| From: | Tatsuro Yamada <tatsuro(dot)yamada(dot)tf(at)nttcom(dot)co(dot)jp> | 
|---|---|
| To: | Kyotaro Horiguchi <horikyota(dot)ntt(at)gmail(dot)com> | 
| Cc: | <alvherre(at)2ndquadrant(dot)com>, <pgsql-hackers(at)lists(dot)postgresql(dot)org>, <rjuju123(at)gmail(dot)com>, <anowocien(at)gmail(dot)com>, Robert Haas <robertmhaas(at)gmail(dot)com> | 
| Subject: | Re: progress report for ANALYZE | 
| Date: | 2019-07-22 06:02:16 | 
| Message-ID: | 0876b4fe-26fb-ca32-f179-c696fa3ddfec@nttcom.co.jp | 
| Views: | Whole Thread | Raw Message | Download mbox | Resend email | 
| Thread: | |
| Lists: | pgsql-hackers | 
Hi Horiguchi-san!
On 2019/07/11 19:56, Kyotaro Horiguchi wrote:
> Hello.
> 
> At Tue, 9 Jul 2019 17:38:44 +0900, Tatsuro Yamada <tatsuro(dot)yamada(dot)tf(at)nttcom(dot)co(dot)jp> wrote in <244cb241-168b-d6a9-c45f-a80c34cdc6ad(at)nttcom(dot)co(dot)jp>
>> Hi Alvaro, Anthony, Julien and Robert,
>>
>> On 2019/07/09 3:47, Julien Rouhaud wrote:
>>> On Mon, Jul 8, 2019 at 8:44 PM Robert Haas <robertmhaas(at)gmail(dot)com>
>>> wrote:
>>>>
>>>> On Mon, Jul 8, 2019 at 2:18 PM Alvaro Herrera
>>>> <alvherre(at)2ndquadrant(dot)com> wrote:
>>>>> Yeah, I got the impression that that was determined to be the
>>>>> desirable
>>>>> behavior, so I made it do that, but I'm not really happy about it
>>>>> either.  We're not too late to change the CREATE INDEX behavior, but
>>>>> let's discuss what is it that we want.
>>>>
>>>> I don't think I intended to make any such determination -- which
>>>> commit do you think established this as the canonical behavior?
>>>>
>>>> I propose that once a field is set, we should leave it set until the
>>>> end.
>>> +1
>>> Note that this patch is already behaving like that if the table only
>>> contains dead rows.
> 
> +1 from me.
> 
>> 3785|13599|postgres|16384|f|16384|analyzing complete|0|0 <-- Added and
>> fixed. :)
>> ---------------------------------------------------------
>
> I have some comments.
> 
> +		const int   index[] = {
> +			PROGRESS_ANALYZE_PHASE,
> +			PROGRESS_ANALYZE_TOTAL_BLOCKS,
> +			PROGRESS_ANALYZE_BLOCKS_DONE
> +		};
> +		const int64 val[] = {
> +			PROGRESS_ANALYZE_PHASE_ANALYSIS,
> +			0, 0
> 
> Do you oppose to leaving the total/done blocks alone here:p?
Thanks for your comments!
I created a new patch based on your comments because Alvaro allowed me
to work on revising the patch. :)
Ah, I revised it to remove "0, 0".
> +  BlockNumber  nblocks;
> +  double    blksdone = 0;
> 
> Why is it a double even though blksdone is of the same domain
> with nblocks?
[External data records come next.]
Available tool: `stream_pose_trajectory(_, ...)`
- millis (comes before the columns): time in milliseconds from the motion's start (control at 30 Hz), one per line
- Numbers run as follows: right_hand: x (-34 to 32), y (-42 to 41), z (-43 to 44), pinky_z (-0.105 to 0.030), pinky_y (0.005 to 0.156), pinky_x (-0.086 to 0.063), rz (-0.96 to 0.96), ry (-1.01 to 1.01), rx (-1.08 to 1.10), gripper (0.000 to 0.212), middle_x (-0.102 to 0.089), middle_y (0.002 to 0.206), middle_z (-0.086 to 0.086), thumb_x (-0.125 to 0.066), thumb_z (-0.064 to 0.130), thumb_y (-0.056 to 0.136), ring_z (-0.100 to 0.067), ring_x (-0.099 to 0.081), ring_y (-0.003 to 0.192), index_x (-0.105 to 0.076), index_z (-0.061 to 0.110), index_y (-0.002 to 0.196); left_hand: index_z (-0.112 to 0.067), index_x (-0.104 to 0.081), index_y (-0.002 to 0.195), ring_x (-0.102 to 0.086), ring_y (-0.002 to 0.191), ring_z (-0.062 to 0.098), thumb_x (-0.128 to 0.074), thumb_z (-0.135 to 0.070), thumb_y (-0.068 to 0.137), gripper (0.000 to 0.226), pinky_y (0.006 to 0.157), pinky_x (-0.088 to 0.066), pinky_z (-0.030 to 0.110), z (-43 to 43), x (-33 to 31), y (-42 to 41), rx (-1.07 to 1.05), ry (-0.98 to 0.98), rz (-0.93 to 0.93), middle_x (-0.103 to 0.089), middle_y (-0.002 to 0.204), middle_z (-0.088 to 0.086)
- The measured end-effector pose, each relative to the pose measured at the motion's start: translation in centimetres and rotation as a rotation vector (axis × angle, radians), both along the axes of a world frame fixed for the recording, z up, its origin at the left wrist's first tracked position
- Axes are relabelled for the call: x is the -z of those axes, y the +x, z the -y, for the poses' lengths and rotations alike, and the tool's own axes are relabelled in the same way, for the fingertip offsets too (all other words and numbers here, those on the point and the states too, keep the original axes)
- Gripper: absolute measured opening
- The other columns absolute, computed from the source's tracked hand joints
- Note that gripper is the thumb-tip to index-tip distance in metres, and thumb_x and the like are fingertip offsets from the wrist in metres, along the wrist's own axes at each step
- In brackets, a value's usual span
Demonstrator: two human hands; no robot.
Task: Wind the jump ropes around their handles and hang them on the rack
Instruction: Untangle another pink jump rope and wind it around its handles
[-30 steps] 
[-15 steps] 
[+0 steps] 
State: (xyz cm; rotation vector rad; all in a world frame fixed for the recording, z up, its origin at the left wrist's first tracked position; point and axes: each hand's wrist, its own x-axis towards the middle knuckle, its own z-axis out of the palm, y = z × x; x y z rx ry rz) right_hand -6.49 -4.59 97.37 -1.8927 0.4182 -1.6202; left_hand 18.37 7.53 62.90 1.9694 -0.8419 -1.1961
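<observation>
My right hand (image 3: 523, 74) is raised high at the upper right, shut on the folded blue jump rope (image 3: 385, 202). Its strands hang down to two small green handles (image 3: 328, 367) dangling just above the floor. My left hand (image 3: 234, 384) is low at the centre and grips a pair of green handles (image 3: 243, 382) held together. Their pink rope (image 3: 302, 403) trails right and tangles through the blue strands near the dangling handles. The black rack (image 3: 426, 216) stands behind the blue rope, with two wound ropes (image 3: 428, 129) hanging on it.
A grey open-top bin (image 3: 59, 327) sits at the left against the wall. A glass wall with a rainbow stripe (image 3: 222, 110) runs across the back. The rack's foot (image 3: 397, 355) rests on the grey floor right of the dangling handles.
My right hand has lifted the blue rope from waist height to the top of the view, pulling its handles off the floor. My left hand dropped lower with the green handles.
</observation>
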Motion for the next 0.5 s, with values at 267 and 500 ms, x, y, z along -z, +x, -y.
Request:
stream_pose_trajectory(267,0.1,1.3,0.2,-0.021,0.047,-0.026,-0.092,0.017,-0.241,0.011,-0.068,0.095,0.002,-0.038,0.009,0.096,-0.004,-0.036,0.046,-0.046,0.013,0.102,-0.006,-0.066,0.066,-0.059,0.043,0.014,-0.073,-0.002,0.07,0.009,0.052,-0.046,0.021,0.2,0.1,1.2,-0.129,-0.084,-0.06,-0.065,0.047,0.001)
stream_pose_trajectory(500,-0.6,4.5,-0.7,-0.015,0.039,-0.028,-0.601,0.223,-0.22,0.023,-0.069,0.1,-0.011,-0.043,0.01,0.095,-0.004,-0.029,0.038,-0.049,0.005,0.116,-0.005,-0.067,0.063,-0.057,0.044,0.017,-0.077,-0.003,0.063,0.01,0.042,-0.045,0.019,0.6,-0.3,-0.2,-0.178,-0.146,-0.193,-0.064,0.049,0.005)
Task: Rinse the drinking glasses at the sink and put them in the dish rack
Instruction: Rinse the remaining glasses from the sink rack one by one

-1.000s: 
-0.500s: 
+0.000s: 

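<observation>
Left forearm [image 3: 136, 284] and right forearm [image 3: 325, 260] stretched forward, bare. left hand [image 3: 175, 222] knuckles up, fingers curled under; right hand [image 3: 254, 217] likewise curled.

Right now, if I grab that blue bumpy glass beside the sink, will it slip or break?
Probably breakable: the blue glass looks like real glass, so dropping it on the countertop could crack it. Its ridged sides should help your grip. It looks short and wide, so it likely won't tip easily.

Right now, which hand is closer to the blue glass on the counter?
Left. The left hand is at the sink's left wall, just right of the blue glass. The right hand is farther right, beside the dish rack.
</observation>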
And finally:
> 
> +    pgstat_progress_update_param(PROGRESS_ANALYZE_BLOCKS_DONE,
> +                   ++blksdone);
> 
> It is converted into int64.
Fixed.
But is it suitable to use BlockNumber instead int64?
  
> +                      WHEN 2 THEN 'analyzing sample'
> +                      WHEN 3 THEN 'analyzing sample (extended stats)'
> 
> I think we should avoid parenthesized phrases as far as
> not-necessary. That makes the column unnecessarily long. The
> phase is internally called as "compute stats" so *I* would prefer
> something like the followings:
> 
> +                      WHEN 2 THEN 'computing stats'
> +                      WHEN 3 THEN 'computing extended stats'
> 
> 
> 
> +                      WHEN 4 THEN 'analyzing complete'
> 
> And if you are intending by this that (as mentioned in the
> documentation) "working to complete this analyze", this would be:
> 
> +                      WHEN 4 THEN 'completing analyze'
> +                      WHEN 4 THEN 'finalizing analyze'
I have no strong opinion, so I changed the phase-names based on
your suggestions like following:
   WHEN 2 THEN 'computing stats'
   WHEN 3 THEN 'computing extended stats'
   WHEN 4 THEN 'finalizing analyze'
However, I'd like to get any comments from hackers to get a consensus
about the names.
> +     <entry>Process ID of backend.</entry>
> 
> of "the" backend. ? And period is not attached on all
> descriptions consisting of a single sentence.
>
> +      <entry>OID of the database to which this backend is connected.</entry>
> +      <entry>Name of the database to which this backend is connected.</entry>
> 
> "database to which .. is connected" is phrased as "database this
> backend is connected to" in pg_stat_acttivity. (Just for consistency)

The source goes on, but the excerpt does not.